Prof. Dr. Akın'ın yanıtını birlikte okuyalım:

"Enteresan bir virüsle karşı karşıyayız. Mikrobiyolojide öğrendiğimiz temel bilgiler bu virüsle uyumlu değil. Pek çok viral hastalıkta hastalığı geçirdikten sonra hastalığa yakalanmazsınız. Ama bunda hastalığı geçirenler de hastalığa tekrar yakalanabiliyor. Bu, virüsün kendine ait özelliklerinden kaynaklanıyor. Başarılı olan illerin bir süre sonra çok kötü duruma düşebileceğini düşünebiliriz. Şu anda çok sıkıntılı olan illerin bir süre sonra çok rahat duruma geçebileceklerini de düşünebiliriz. Biz özellikle toplumdaki bağışıklığı aşıyla kısa sürede sağladığımız zaman hemen hemen illerin tamamının sarı ya da mavi düzeyinde kalacağına inanıyorum. Bu tamamen aşılama programı ve toplumun kurallara uyması ile ilgili bir sorun. Toplum kurallara uymak istemiyor; ama hastalık da 'insanlar kurallara uymasın' diye bekliyor yayılabilme özelliğini korumak için. O zaman elimizdeki 4 koruma aracından en sonuncusu aşı. O zaman aşının yaygınlaştırılması lazım. Sağlık Bakanlığı aşıyı ciddi miktarda artırmaya çalışıyor. Bunun yanında çeşitliliği de artırmaya çalışıyor. Zannederim biz Mart ve Nisan ayında önemli bir mesafe kat edersek, yaz ayına rahat gireriz; ama bir tek aşıya bağlanmamak lazım. Maske, mesafe ve hijyene dikkat etmek lazım. Bakın burada çekim yapıyoruz. Üçümüzün de yüzünde maske var. Biz aslında burada iki tane mesaj veriyoruz; ben kendimi korumak istiyorum, sizi korumak istiyorum. Ben iki doz aşı olmuş insanım. Bir başkasını enfekte etmemem lazım ve toplumda bir model oluşturuyor olmam lazım bir bilim kurulu üyesi olarak. Onun için her türlü toplantıda ben düzenli olarak maskemi takıyorum, mesafemi de korumaya çalışıyorum."

Özetleyelim:

Durum böyle olunca sıkıntının kolay şekilde atlatılamayacağı da görülüyor. Hocaların da açıkladığı gibi aşılama programı sonunda ortaya çıkacak sonuç çok önemli.
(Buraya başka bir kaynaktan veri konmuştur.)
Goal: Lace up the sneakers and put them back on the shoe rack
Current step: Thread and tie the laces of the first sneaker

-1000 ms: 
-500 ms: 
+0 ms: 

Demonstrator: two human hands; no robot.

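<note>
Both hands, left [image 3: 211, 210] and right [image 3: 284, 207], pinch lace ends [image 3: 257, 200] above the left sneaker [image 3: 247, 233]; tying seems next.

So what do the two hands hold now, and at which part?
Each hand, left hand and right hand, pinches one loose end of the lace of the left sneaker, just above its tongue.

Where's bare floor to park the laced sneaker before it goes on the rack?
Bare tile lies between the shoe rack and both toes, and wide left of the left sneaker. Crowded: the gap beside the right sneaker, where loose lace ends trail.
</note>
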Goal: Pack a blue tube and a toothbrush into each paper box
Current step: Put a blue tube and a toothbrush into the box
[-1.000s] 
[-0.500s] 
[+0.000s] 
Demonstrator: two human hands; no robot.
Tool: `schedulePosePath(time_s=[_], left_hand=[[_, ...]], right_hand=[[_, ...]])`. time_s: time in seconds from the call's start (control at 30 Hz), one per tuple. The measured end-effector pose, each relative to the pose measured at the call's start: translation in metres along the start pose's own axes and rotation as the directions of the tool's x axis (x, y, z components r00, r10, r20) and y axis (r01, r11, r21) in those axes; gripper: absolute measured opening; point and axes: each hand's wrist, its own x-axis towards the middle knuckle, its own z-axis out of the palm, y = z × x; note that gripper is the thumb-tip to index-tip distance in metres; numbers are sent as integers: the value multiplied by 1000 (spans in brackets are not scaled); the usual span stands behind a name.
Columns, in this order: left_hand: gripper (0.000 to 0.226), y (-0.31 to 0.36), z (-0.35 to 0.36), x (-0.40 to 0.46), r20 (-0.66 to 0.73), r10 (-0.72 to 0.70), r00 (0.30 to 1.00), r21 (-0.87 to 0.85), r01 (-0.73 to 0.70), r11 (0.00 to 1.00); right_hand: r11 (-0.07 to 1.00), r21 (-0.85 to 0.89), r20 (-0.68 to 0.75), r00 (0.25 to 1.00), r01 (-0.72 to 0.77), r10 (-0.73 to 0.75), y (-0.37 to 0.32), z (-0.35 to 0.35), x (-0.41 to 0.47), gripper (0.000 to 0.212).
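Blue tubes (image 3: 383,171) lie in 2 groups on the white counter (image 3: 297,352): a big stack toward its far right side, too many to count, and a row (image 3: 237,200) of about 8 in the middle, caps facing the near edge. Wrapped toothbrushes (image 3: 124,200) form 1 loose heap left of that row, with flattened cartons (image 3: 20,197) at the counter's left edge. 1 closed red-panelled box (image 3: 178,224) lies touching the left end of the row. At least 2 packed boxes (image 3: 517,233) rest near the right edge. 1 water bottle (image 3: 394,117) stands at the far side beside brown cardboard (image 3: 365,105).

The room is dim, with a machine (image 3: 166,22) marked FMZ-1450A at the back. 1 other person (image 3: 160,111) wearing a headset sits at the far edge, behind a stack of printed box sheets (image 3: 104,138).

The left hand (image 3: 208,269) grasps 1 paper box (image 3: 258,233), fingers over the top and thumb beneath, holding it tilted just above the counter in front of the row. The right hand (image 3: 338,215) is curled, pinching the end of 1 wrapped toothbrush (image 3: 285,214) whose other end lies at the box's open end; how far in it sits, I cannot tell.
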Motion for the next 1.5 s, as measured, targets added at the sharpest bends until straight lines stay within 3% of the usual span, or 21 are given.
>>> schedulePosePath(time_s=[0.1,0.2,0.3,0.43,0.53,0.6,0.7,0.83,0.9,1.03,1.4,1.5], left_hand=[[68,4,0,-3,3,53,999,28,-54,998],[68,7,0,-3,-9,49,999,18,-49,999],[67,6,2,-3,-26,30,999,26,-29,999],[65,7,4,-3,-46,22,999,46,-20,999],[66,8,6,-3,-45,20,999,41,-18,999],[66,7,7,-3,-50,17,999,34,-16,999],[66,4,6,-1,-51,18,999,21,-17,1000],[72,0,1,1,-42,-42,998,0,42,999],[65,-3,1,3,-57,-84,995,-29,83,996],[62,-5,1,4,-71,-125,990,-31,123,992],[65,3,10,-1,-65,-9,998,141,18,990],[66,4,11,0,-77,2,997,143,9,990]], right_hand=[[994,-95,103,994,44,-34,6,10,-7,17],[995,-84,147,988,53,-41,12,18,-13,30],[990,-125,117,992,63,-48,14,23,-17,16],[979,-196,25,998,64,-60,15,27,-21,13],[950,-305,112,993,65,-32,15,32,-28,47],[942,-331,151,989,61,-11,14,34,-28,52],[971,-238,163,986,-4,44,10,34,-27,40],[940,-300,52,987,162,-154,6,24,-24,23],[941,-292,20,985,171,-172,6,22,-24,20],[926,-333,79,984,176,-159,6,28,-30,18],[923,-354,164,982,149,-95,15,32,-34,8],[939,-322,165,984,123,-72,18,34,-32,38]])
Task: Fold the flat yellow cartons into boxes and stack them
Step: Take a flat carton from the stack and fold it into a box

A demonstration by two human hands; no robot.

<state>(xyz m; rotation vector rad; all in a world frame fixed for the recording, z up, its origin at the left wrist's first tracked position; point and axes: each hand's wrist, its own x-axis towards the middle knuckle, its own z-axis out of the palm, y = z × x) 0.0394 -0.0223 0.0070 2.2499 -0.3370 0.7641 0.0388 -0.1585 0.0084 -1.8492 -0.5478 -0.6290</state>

Yaz aylarını yine beklediğimiz gibi geçiremeyeceğimiz de görülüyor. Kısıtlamalar sürerse bu mümkün olmayacak. Buna da alışmak durumundayız. Daha önceki yazılarımızda da dile getirdiğimiz gibi artık hiçbir şey eskisi gibi olmayacak.

Kademeli normalleşme sonrası vaka sayılarında yeniden artışların olmaya başlaması da ayrıca masaya yatırılması gereken diğer önemli konu olmalıdır.